▶ _YOUR INSTRUCTIONS_: Repeat precisely the span of lines below that opens with the line containing "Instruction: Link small" and closes with the line containing "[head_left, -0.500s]", both included.

/---

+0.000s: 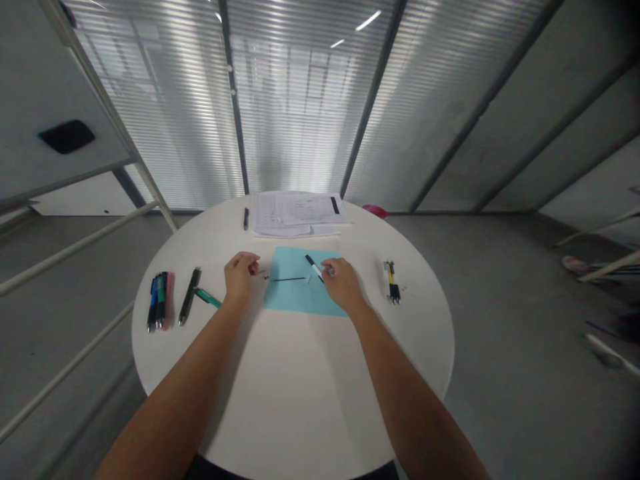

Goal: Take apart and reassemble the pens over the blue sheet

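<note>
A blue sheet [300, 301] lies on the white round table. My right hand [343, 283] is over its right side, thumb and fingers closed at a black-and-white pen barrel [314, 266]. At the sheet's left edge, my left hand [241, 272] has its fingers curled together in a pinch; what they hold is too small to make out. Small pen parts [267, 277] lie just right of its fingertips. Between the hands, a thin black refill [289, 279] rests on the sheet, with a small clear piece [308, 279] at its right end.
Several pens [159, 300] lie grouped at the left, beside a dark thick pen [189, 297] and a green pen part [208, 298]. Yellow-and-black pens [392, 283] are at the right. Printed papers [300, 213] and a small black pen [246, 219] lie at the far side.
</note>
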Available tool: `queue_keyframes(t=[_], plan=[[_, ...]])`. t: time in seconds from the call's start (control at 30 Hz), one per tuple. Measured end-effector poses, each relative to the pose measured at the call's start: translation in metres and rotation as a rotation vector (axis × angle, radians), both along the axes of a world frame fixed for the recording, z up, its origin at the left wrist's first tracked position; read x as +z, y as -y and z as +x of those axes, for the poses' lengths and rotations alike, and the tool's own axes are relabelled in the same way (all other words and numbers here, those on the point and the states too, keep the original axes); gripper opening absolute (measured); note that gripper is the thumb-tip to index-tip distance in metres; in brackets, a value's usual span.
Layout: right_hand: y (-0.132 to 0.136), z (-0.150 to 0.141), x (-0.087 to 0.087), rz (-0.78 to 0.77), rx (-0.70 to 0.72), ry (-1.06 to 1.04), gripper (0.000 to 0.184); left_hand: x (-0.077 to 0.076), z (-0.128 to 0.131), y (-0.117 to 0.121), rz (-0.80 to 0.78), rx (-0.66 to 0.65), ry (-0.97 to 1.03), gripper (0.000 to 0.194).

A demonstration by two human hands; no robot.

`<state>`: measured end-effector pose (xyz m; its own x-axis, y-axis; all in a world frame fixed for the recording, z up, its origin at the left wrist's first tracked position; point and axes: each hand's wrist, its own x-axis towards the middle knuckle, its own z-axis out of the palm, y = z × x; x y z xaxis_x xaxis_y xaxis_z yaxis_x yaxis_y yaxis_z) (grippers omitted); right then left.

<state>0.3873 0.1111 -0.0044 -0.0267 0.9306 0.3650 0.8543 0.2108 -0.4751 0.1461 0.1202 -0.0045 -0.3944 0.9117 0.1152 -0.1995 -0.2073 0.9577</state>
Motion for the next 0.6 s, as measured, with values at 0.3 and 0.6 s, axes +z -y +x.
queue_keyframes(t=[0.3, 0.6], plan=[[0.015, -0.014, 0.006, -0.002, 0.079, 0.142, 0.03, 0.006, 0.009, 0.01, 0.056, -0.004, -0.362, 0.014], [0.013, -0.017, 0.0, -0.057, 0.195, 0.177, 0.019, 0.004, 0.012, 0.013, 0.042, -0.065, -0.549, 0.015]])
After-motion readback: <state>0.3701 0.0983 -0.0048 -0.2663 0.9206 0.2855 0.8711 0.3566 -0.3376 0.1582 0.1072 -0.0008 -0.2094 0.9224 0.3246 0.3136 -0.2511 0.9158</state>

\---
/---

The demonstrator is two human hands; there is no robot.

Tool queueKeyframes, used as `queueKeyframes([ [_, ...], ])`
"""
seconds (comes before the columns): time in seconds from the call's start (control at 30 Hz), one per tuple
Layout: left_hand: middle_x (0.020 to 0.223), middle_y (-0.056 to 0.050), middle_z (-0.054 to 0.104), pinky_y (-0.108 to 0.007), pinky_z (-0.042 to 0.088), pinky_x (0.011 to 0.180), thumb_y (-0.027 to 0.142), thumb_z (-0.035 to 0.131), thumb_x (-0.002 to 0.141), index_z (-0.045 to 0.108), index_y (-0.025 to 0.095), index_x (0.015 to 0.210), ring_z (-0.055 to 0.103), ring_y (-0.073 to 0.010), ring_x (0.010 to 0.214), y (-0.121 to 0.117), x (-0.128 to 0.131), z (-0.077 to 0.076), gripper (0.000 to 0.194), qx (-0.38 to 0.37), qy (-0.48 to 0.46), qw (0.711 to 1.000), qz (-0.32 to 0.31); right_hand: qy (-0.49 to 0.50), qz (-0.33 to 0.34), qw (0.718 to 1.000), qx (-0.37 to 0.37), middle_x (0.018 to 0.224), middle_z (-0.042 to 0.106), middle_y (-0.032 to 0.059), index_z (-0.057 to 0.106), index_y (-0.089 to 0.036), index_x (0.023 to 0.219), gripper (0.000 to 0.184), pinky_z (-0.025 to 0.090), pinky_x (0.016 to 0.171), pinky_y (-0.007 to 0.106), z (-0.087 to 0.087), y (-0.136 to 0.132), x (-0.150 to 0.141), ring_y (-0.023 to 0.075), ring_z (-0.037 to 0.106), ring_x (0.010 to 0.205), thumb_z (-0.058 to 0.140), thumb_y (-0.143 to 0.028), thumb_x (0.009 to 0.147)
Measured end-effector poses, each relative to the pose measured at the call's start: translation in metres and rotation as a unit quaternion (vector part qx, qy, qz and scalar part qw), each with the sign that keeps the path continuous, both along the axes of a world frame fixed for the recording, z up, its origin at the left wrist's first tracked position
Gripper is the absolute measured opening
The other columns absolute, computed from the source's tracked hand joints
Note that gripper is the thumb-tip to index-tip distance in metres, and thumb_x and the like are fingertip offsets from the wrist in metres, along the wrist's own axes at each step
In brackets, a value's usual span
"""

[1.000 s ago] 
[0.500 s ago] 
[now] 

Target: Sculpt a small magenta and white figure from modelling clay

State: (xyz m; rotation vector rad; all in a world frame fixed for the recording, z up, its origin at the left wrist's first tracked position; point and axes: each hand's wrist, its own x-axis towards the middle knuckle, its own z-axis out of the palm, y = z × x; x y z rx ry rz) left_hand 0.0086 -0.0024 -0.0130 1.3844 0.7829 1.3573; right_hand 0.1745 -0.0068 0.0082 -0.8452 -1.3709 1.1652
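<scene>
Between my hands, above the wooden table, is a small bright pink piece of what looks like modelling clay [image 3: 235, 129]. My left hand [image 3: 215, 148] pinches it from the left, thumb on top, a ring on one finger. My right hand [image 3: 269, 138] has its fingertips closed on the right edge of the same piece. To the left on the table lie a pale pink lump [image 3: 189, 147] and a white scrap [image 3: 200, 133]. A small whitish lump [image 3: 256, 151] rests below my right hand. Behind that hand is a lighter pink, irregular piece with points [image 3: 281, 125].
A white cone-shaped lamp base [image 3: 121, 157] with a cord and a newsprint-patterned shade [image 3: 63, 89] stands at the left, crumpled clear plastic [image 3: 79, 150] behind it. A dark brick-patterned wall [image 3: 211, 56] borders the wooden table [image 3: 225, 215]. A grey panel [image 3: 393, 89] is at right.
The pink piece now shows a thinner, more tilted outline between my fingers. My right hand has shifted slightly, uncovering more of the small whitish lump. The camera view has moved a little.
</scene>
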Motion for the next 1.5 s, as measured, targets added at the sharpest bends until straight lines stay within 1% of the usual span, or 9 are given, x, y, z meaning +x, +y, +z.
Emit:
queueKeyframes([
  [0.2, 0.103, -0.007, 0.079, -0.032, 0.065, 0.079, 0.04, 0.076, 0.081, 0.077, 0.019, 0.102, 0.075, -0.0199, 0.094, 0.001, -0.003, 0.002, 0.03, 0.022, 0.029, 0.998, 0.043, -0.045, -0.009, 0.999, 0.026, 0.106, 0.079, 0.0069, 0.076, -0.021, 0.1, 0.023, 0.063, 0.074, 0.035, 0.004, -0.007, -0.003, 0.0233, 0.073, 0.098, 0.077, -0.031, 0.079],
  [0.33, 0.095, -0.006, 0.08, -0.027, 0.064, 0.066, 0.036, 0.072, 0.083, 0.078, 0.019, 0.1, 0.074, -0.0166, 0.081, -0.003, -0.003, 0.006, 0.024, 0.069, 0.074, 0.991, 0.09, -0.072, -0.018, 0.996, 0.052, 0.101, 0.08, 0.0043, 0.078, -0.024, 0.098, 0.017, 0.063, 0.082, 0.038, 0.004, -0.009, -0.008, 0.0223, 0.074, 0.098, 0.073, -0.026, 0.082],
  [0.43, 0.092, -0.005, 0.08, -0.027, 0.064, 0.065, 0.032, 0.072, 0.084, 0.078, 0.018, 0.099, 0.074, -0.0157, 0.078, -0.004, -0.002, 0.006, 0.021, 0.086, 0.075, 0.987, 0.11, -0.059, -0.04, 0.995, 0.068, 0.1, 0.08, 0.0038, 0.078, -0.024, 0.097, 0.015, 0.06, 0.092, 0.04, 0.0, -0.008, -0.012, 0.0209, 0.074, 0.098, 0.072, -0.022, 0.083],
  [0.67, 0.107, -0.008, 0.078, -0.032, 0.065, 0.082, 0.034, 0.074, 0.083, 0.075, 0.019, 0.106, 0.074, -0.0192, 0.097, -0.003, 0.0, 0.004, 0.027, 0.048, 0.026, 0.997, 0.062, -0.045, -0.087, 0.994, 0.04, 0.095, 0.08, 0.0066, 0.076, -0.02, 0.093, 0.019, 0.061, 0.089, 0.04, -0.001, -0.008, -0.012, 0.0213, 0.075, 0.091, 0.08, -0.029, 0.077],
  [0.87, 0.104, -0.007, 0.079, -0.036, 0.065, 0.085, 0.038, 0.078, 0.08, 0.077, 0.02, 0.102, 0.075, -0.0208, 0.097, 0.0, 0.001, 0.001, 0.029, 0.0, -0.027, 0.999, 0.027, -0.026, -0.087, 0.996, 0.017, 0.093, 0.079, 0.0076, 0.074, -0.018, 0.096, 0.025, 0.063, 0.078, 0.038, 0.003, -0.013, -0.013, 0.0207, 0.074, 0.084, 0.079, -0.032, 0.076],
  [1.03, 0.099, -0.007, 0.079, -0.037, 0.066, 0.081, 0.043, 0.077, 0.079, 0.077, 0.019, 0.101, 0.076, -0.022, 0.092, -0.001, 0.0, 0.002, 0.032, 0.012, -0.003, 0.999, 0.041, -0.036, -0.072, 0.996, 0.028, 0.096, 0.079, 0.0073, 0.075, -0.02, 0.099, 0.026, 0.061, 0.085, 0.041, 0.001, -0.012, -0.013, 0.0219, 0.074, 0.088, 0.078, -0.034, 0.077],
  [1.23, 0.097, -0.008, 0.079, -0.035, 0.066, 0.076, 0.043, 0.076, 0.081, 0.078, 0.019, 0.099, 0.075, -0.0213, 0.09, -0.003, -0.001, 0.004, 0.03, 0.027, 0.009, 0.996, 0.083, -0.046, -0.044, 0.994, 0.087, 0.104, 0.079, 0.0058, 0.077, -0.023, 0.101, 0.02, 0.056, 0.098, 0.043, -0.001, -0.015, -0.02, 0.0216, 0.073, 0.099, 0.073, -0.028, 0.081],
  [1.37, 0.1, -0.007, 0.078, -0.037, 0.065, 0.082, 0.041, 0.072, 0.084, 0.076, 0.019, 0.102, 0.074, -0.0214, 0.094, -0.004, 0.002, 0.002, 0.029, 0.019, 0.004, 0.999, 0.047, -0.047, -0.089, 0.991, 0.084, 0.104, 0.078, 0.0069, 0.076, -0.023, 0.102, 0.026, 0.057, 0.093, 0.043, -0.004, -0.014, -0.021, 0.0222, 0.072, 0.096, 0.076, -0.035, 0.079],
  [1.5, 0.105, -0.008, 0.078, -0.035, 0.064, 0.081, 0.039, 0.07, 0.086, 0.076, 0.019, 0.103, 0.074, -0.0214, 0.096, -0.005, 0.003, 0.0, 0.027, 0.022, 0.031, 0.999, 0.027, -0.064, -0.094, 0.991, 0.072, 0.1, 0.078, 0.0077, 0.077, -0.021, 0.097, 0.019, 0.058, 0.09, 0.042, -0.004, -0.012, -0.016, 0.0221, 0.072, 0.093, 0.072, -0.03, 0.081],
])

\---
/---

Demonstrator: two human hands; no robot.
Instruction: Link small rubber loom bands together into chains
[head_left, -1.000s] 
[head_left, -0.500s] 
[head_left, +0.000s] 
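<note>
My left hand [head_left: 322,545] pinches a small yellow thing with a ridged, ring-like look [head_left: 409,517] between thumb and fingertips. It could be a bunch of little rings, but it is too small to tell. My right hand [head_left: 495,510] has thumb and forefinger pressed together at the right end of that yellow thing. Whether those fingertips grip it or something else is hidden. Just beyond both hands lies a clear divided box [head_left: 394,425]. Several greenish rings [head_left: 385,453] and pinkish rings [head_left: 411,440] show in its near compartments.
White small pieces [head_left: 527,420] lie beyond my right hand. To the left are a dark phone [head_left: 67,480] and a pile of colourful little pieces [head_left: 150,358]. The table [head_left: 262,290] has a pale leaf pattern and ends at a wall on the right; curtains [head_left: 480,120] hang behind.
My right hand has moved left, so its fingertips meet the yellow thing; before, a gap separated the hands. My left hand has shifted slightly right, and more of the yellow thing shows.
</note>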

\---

▶ _WRITTEN ANSWER_:
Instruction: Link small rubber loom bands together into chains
[head_left, -1.000s] 
[head_left, -0.500s] 

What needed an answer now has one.